→ Task instructions: Your task is to filter the entries and copy every line containing the string "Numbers".

[Saved entries]
○ ○ ○ ○ ○
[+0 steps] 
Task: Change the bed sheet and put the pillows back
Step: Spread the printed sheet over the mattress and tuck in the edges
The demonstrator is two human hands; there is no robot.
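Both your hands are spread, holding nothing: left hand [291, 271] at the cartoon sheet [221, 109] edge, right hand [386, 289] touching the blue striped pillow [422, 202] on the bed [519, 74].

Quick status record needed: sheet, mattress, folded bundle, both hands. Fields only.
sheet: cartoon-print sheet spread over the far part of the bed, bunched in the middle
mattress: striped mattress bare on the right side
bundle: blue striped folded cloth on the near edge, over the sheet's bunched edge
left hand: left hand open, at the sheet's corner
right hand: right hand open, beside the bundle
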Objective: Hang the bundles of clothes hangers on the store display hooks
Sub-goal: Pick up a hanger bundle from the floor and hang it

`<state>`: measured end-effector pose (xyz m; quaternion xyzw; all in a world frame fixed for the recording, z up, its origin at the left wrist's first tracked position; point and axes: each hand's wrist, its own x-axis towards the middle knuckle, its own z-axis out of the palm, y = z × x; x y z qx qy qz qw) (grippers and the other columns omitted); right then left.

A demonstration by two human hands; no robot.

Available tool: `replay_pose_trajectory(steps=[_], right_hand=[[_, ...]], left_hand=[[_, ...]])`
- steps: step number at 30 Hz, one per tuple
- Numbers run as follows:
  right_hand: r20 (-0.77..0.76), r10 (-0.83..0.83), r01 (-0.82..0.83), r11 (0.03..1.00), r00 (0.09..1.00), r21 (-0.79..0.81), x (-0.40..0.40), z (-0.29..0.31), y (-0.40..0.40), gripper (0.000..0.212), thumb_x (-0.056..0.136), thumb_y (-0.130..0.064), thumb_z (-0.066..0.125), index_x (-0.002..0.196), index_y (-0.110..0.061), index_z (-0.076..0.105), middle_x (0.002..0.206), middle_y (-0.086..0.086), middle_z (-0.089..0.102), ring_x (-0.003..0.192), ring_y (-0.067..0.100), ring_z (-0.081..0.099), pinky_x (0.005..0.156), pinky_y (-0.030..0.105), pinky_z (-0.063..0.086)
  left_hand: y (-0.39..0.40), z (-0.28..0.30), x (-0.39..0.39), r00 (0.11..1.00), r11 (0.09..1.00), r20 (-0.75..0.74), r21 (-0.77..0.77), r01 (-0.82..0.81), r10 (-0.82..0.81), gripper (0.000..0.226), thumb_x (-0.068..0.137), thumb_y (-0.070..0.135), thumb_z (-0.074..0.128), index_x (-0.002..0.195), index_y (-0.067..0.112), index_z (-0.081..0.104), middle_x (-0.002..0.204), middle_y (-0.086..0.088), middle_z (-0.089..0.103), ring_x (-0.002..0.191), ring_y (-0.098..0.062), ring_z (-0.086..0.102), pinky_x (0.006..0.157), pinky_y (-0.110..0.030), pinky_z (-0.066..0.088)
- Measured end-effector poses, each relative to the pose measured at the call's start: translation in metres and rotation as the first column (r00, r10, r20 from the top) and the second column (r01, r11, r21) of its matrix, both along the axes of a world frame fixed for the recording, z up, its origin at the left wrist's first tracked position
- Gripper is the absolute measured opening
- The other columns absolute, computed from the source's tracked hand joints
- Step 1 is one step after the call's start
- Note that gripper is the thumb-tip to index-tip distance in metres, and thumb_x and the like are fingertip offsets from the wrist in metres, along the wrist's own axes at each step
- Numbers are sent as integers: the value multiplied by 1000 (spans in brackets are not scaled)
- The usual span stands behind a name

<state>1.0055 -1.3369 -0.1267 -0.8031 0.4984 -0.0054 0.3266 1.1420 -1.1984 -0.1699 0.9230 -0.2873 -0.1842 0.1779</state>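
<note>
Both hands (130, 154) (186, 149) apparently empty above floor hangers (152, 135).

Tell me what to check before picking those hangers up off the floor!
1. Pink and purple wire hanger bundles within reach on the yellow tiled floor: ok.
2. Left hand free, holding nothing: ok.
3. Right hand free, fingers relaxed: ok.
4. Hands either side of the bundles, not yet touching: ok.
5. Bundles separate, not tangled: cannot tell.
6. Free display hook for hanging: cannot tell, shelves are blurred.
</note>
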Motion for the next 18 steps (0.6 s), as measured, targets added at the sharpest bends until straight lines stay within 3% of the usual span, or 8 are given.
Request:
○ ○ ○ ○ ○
→ Task response:
- Numbers run as follows:
- Numbers are sent as integers: the value multiplied by 1000 (spans in brackets are not scaled)

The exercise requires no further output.